#### DATASET ENTRIES

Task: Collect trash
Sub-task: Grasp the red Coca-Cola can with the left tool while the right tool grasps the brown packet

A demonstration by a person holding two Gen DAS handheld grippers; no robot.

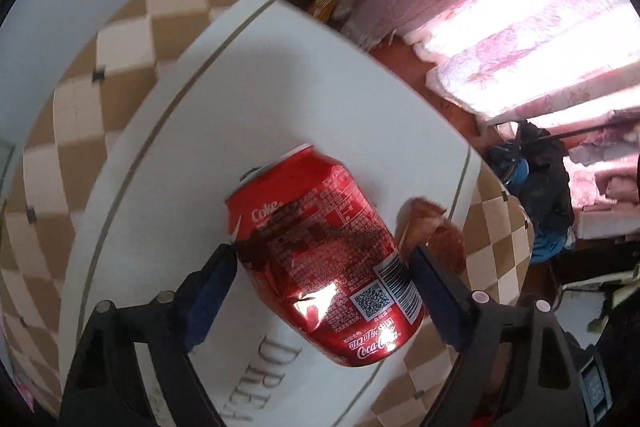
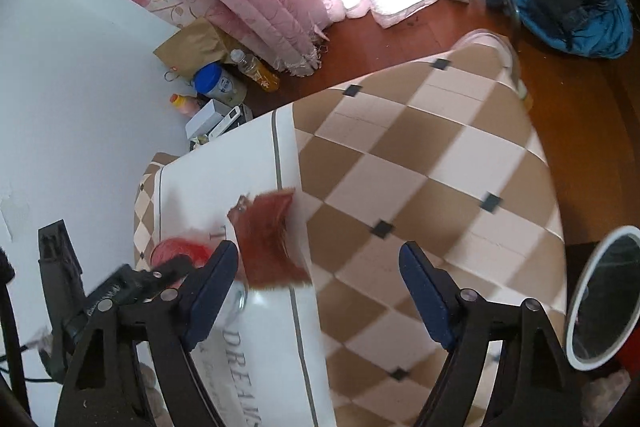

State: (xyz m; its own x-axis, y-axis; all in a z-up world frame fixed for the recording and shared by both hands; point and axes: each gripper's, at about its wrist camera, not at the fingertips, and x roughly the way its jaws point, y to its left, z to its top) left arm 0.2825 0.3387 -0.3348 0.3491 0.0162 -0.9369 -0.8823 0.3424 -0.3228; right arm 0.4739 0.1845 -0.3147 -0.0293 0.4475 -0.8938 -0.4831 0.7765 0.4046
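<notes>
cola can (image 1: 324,259) lies on its side on the white centre panel of the table mat (image 1: 280,87), straight ahead of the left gripper (image 1: 322,261) and between its two blue pads, its long axis running along the fingers, not across them. the jaws stand wide, one to each flank of the can; whether the pads press yet i cannot tell, so i read it as bracketed, not gripped. just beyond the can's right flank lies a brown crumpled scrap (image 1: 430,231). the right gripper (image 2: 320,263) hangs wide with nothing in it, the same brown scrap (image 2: 270,241) ahead near its left finger, so the right hand is nearer that piece and the left nearer the can.
</notes>
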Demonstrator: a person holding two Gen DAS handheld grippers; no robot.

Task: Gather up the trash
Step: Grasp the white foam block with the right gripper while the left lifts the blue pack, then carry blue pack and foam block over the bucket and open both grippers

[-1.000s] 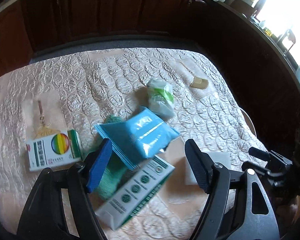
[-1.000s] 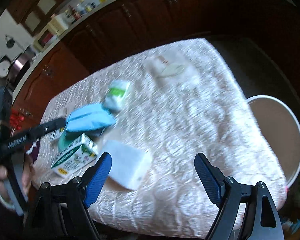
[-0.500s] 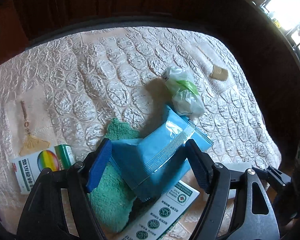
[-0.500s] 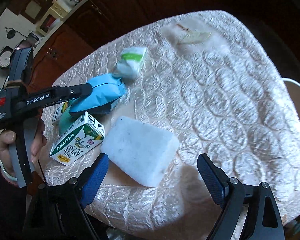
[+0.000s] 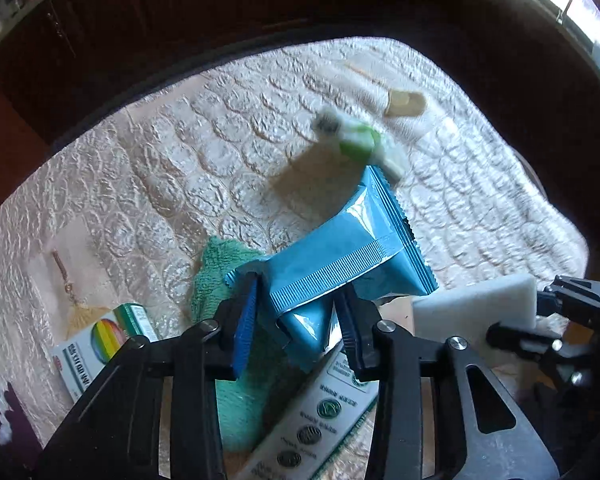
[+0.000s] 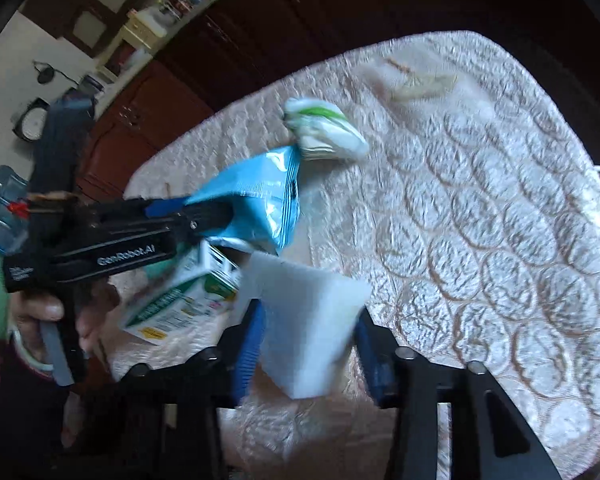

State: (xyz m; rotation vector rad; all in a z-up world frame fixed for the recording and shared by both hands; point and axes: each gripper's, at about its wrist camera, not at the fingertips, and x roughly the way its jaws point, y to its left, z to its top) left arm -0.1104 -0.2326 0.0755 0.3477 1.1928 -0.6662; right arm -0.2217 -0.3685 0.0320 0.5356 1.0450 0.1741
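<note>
On the quilted cloth (image 5: 148,168), both hand-held grippers closing — left (image 5: 296,320) pinching blue packet (image 5: 340,256), right (image 6: 308,344) squeezing white sponge (image 6: 308,312).

- "GenRobot.AI" stands in white letters on the black side of the left tool (image 6: 204,216).
- The green-and-white carton (image 6: 180,300) carries print too blurred to read.
- The rainbow-marked box (image 5: 100,344) bears green characters, illegible here.

Your left wrist camera looks steeply down and close over its own fingers (image 5: 244,320) onto the quilted bench (image 5: 148,184). Your right wrist camera looks down at a shallower slant from the other side. Both views share the blue packet (image 5: 340,256) (image 6: 256,196), white foam block (image 5: 476,308) (image 6: 308,312) and dark cabinets (image 5: 220,4) (image 6: 260,40).
</note>
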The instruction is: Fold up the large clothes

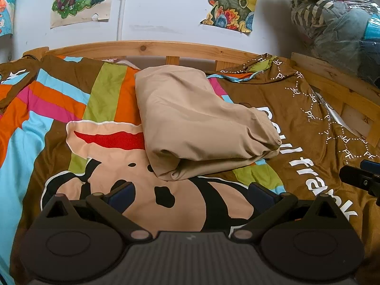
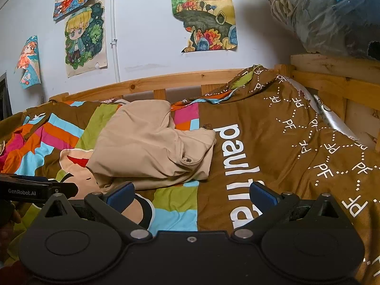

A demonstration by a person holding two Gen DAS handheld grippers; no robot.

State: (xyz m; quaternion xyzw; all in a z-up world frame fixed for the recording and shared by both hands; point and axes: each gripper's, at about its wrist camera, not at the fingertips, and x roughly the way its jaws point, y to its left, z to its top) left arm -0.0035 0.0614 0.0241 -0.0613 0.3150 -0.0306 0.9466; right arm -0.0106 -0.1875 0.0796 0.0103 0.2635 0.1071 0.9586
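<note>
A beige garment (image 1: 197, 123) lies folded into a thick bundle on the colourful bedspread (image 1: 47, 109); the right wrist view shows the same beige garment (image 2: 152, 147) at centre left. My left gripper (image 1: 190, 196) hovers open just in front of the bundle's near edge, with nothing between its blue-padded fingers. My right gripper (image 2: 190, 196) is open too, empty, a little short of the garment's near right corner. The right gripper's body (image 1: 361, 178) shows at the right edge of the left wrist view, and the left gripper's body (image 2: 35, 188) at the left of the right wrist view.
A wooden bed rail (image 1: 152, 48) runs along the far side against a white wall with drawings (image 2: 204, 14). Plastic-wrapped bedding (image 1: 337, 23) is piled at the upper right above the wooden end frame (image 2: 332, 80).
</note>
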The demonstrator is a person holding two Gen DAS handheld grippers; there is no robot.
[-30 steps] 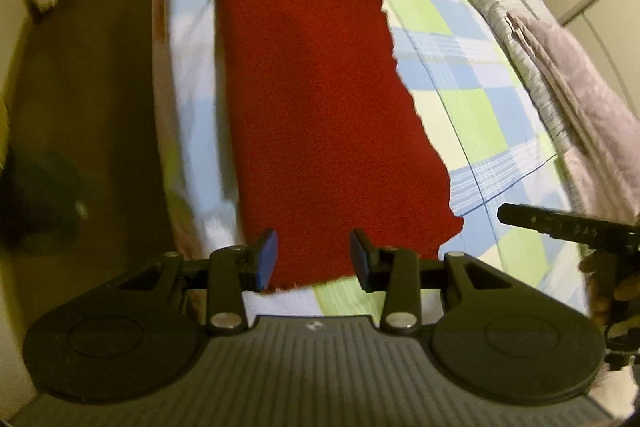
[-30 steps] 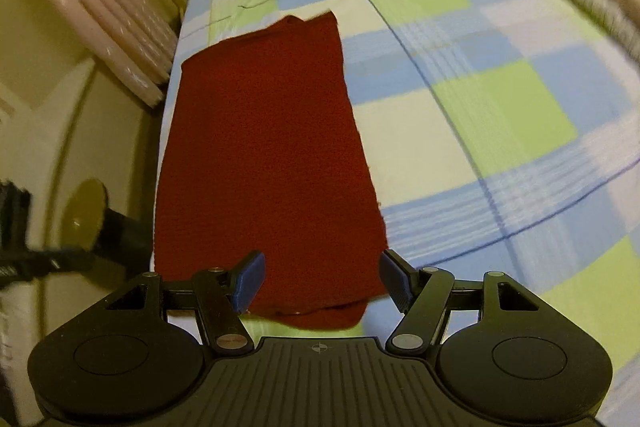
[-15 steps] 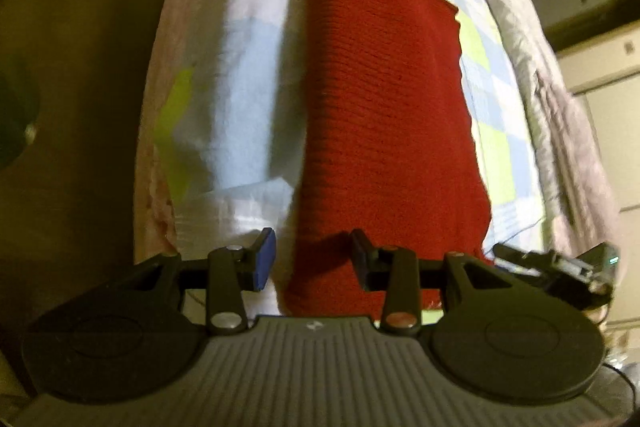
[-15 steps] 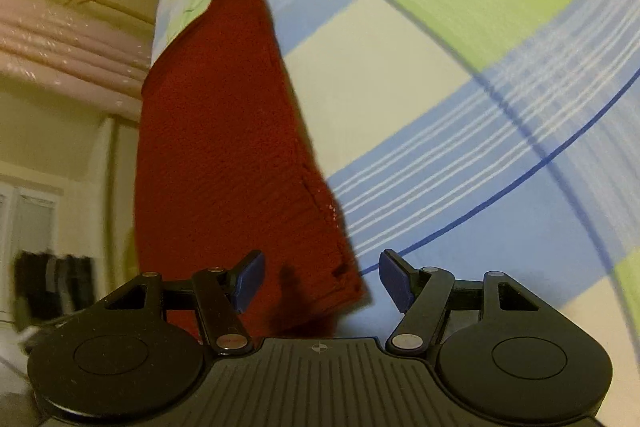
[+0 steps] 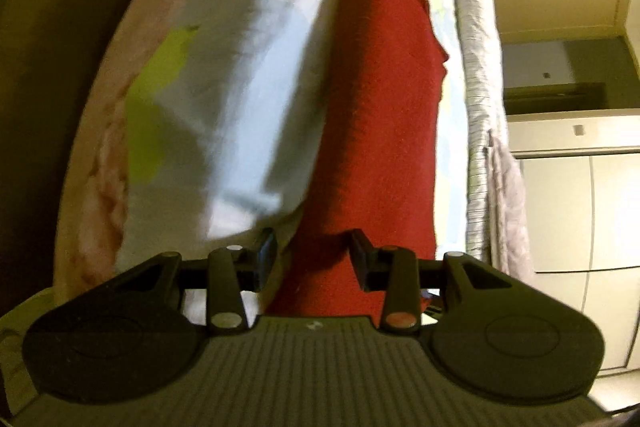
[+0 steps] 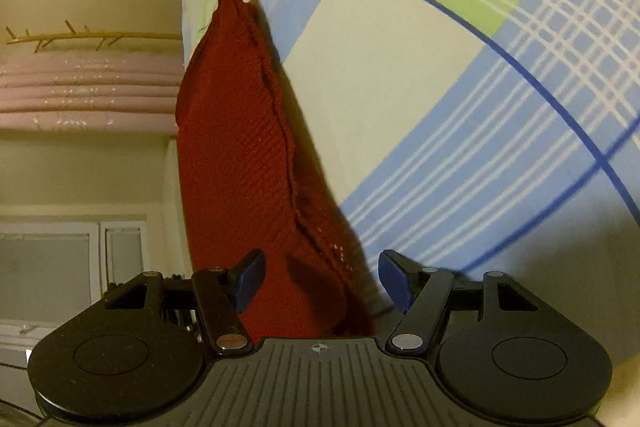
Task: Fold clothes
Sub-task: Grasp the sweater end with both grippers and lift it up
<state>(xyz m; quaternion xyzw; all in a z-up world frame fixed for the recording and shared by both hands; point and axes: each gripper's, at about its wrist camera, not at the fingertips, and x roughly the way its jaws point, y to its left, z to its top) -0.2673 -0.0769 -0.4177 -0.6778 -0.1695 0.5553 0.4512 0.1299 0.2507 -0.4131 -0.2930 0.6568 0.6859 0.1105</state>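
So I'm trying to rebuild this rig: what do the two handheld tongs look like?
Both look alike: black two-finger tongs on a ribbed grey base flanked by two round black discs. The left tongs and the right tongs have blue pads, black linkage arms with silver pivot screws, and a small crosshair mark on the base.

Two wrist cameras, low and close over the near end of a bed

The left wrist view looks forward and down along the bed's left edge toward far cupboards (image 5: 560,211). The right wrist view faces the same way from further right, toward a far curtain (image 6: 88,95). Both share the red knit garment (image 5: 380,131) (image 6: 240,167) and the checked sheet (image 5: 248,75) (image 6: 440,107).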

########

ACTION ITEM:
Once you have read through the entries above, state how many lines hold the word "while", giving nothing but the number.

REPLY TO THE EXERCISE:
2